Прошло пять дней, Цацу все нежилась и нежилась и я по-прежнему сушил пеленки. Видя во мне раба безмолвного, она стала и поохивать, сердясь, что я или не так ее одел, или не умею убаюкивать. Ответом моим было молчание, всегдашний мой щит. Но прочитать этот иероглиф умел не всякий. Вот как Цацу умела читать его. На шестой день, вечером, люлька, которую я же сделал, изломалась; Цаца заставила сделать ее по-прежнему: я также сколотил ее, как старую, но не знал как привязать веревочек и палочек, не понимая технических названий; Цацу сердилась явно, не веря моему незнанию, и принялась оправлять сама. Но учительница не умела привести в лад качалки, и злясь, беспрестанно плевала. Я не вытерпел, ушел к Тамат и стал говорить ей: «Ты знаешь, Тамат, как я жил до сих пор; знаешь, как ходил за ребенком: не стыдился того, что пристойно только девочке!.. Я не хочу у них жить, пусть продадут кому хотят; не то, пусть ее муж лучше убьет меня, чем быть таким рабом!

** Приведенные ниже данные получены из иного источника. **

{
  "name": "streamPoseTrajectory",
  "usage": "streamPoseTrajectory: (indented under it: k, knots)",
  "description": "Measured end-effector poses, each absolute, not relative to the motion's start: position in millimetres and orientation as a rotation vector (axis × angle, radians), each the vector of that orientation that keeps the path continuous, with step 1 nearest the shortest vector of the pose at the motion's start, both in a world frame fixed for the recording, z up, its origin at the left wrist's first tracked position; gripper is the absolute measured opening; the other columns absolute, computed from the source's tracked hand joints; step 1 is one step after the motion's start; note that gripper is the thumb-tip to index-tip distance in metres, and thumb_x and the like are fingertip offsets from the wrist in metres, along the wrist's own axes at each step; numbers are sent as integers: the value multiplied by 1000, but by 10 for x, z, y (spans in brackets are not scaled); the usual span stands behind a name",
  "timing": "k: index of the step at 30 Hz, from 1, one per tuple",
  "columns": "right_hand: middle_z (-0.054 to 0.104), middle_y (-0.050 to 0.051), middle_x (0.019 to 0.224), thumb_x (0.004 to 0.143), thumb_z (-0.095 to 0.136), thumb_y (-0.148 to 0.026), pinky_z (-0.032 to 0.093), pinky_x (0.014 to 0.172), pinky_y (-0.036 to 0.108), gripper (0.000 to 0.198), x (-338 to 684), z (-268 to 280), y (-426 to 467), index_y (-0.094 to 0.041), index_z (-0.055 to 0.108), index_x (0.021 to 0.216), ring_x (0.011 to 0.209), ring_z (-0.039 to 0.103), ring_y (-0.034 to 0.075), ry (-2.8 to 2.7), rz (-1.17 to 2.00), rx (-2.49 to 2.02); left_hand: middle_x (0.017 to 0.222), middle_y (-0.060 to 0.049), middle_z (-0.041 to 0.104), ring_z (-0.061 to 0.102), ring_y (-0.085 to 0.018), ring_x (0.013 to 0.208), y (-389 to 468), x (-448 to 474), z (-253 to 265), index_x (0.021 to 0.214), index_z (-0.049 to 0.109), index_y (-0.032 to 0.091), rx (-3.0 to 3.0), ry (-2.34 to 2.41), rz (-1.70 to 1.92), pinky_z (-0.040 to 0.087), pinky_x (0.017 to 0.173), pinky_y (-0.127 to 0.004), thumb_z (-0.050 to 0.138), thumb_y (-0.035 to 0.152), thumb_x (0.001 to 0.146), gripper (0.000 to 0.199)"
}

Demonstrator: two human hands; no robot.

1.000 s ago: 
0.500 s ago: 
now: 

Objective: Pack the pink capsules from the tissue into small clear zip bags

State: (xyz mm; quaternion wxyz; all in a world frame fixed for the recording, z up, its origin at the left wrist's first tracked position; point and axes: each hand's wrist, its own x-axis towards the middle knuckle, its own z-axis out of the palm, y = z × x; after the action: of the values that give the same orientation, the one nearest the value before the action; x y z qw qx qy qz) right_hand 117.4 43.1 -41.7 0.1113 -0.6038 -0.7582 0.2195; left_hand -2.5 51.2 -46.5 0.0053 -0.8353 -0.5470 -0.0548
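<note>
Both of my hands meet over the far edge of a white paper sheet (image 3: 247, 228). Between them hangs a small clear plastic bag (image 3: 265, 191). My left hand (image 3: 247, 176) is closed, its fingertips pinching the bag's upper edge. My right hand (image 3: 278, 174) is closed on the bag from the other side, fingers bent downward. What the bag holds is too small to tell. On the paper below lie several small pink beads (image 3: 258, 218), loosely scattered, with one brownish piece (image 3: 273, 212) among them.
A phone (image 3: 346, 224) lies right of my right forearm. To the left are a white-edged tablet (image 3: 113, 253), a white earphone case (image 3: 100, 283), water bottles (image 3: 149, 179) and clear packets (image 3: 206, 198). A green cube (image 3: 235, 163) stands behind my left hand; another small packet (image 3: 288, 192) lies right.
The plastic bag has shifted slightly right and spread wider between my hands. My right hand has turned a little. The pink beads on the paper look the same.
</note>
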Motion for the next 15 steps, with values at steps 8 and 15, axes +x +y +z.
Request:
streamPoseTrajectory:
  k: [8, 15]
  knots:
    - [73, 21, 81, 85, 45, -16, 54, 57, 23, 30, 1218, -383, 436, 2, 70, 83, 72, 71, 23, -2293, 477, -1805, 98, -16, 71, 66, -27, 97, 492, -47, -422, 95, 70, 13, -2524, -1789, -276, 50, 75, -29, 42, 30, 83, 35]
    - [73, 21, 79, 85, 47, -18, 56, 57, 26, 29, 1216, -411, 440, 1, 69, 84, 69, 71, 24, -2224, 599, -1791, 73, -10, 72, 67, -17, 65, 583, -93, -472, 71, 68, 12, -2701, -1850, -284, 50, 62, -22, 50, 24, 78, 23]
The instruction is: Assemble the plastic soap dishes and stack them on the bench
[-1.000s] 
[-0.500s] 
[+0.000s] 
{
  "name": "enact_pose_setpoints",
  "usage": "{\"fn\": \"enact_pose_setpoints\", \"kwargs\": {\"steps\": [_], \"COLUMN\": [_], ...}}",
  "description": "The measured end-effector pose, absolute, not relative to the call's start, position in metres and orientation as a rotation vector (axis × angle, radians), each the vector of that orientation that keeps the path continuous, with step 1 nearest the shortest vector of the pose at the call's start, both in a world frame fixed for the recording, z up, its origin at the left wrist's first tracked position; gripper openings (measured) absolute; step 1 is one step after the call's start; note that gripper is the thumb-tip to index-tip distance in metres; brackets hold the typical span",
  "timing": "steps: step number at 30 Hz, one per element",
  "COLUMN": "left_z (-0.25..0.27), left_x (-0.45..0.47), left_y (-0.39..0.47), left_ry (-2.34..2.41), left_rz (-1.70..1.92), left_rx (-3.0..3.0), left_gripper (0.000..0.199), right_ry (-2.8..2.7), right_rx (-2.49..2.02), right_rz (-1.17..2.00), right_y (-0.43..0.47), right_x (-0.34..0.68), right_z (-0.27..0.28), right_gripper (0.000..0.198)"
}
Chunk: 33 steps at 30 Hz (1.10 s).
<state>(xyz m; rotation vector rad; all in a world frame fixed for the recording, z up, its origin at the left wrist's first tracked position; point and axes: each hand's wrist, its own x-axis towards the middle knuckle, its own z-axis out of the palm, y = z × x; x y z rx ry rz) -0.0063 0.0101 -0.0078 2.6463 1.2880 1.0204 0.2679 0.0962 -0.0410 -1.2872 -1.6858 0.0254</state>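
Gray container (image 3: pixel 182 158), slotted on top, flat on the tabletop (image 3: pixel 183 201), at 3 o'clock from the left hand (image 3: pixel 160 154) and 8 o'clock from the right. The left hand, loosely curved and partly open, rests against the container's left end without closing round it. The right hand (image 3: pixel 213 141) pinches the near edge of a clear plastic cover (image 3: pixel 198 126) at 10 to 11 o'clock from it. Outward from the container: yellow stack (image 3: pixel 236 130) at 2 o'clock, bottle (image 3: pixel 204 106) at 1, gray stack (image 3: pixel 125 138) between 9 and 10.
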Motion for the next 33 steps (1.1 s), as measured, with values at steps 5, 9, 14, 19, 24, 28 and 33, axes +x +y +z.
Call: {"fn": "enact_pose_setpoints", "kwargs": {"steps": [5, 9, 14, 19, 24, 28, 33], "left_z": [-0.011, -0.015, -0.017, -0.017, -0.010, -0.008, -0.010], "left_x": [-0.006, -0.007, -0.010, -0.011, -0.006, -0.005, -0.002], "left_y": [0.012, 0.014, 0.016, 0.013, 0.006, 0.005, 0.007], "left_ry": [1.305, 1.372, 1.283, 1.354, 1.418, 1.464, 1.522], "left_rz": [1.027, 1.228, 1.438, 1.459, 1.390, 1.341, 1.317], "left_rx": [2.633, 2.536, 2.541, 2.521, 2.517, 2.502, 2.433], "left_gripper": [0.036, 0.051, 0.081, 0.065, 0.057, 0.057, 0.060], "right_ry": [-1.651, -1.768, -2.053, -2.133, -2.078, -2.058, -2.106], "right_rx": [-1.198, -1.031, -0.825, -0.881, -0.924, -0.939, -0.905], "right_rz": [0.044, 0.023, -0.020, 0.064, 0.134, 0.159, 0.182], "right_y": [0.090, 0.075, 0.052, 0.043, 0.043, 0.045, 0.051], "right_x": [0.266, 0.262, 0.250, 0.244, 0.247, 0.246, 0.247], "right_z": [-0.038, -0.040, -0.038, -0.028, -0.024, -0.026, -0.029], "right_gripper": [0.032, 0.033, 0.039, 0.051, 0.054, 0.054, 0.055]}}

Выслушав хладнокровно, Тамат отвечала: «Погоди, Сударь, не сердись, она еще больна; ты знаешь, что у вас нет никого, кроме тебя.» Тамат пошла сама делать зыбку, пеняла Цаце за такое обращение, но, как свое, все-таки оправдывала ее: «Ей думается, что ты понимаешь, но не хочешь делать; потерпи немного, она скоро выздоровеет».
Посидев немного, я ушел домой и лег спать. Ребенок не виноват — ночью я качал его по-прежнему.
На утро пришел Абазат, я качал его сына; подавая мне руку, он спрашивал: «Что сын мой, Сударь?» — Нет, не твой он сын! — говорил я смеявшись. «Как не мой, Сударь?» — Ты видишь, что качаю его я, а не ты. «Ну, погоди, Сударь: теперь некому, я приведу девочку, сестру Цацы, ты больше никогда не возьмешь его в руки.» Посидев немного, он пошел к Тамат, а я в лес, чтобы дать им простор поговорить обо мне.
Я воротился к вечеру. Абазат сидел у огня; подумав немного, он стал говорить: «Для чего ты, Сударь, жаловался другим? это нехорошо! дождался бы меня.» — Я не вытерпел, Абазат, когда Цацу меня ругала. Цацу начала божиться (вал-лаги, билляги, дейер-куранур!) что не бранила, Абазат молчал. «Я заметил, Сударь, — говорил он уже смеявшись, — что ты сердился, когда я давича спрашивал тебя о сыне.» Я улыбался. «Ну, потерпи: скоро придет сестра, я звал ее.»
Цацу, по приходе мужа, сама убрала свою постель и лежала на одном только камышовом ковре; вечером, видя, что мы помирились, умильно просила меня снять с полки постель и постлать им, показывая тем все еще свою слабость и что точно также ласково обращалась со мной и прежде. Но Абазат грозно крикнул на нее, заставляя встать самой. Плохо еще хитрила Цацу, должна была встать.